There are plenty of counters in the Performance Monitor. Specificall,
look at "disk queue counters" - they indicate when the I/O subsystem is
backed up.


//Magnus

От:
"Rocco Altier"
Дата:

I seem to remember Oleg/Teodor recently reporting a problem with Windows
hanging on a multi-processor machine, during a heavy load operation.

In their case it seemed like a vacuum would allow it to wake up.  They
did commit a patch that did not make it into the last minor version for
lack of testing.

Perhaps you could see if that patch might work for you, which would also
help ease the argument against the patches lack of testing.

    -rocco

От:
"Carlo Stonebanks"
Дата:

> I can just see the postgresql group getting together at the next
> O'Reilley's conference and creating that band.  And it will all be your
> fault.

Finally, a chance for me to wear my black leather pants.

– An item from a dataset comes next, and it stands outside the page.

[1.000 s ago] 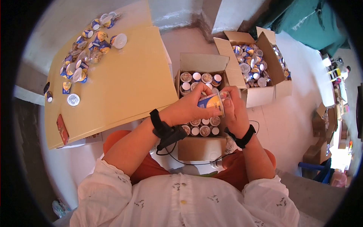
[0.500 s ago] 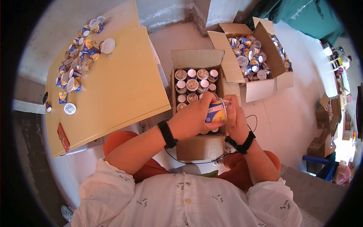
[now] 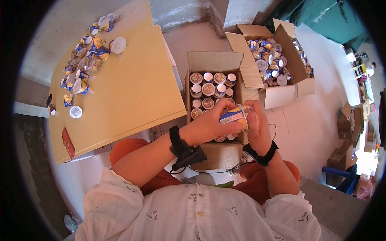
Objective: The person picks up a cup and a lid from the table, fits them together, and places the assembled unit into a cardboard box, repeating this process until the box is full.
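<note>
Between my two hands is a blue-and-yellow snack cup [image 3: 232, 117], lying on its side above an open carton [image 3: 216, 156]. My left hand [image 3: 206, 126] wraps round its printed body, thumb along the near side. The fingers of my right hand [image 3: 259, 127] close on the clear plastic end at the right. Part of that end is hidden behind the fingers. Below, the carton holds rows of upright cups, some showing clear tops with nut-like pieces, others white ends.
A yellow table [image 3: 132, 104] at the left bears a heap of loose cups [image 3: 96, 64] and a red phone-like object [image 3: 68, 143]. Another open carton [image 3: 277, 96] at the back right is full of jumbled cups. A cable [image 3: 274, 127] runs by the near carton.
The cup has turned in my hands, so its barcode label faces up more and its clear end points right. My left wrist has rolled, bringing a black device on its strap into view.
</note>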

> A context switch storm is when your machine spends more time trying to
> figure out what to do than actually doing anything.  The CPU spends most
> it's time switching between programs than running them.

Is thatl likely on a new 4 CPU server that has no clients connected and that
is only running four (admittedly heavy) TCL data load scripts?

> Seeing as PostgreSQL runs one thread / process per connection, it's
> pretty unlikely that the problem here is one "hungry" thread.  Do all
> four CPUs show busy, or just one?  Do you have a way of measuring how
> much time is spent waiting on I/O on a windows machine like top / vmstat
> does in unix?

Before optimising the queries, all four CPU's were pinned to max performance
(that's why I only run four imports at a time). After opimisation, all four
CPU's are busy, but usage is spikey (which looks more normal), but all are
obviously busy. I have this feeling that when an import app freezes, one CPU
goes idle while the others stay busy - I will confirm that with the next
import operation.

I suspect that the server has the Xeon processors that were of a generation
which PostgreSQL had a problem with - should a postgresql process be able to
distrivute its processing load across CPU's? (i.e. When I see one CPU at
100% while all others are idle?)

> Note that if you have an import process that needs a big chunk of
> memory, you can set just that one connection to use a large setting and
> leave the default smaller.

Total memory usage is below the max available. Each postgresql process takes
up 500MB, there are four running and I have 4GB of RAM.

Carlo



От:
"Carlo Stonebanks"
Дата:

This is pretty interesting - where can I read more on this? Windows isn't
actually hanging, one single command line window is - from its behaviour, it
looks like the TCL postgresql package is waiting for pg_exec to come back
from the commit (I believe the commit has actually gone through).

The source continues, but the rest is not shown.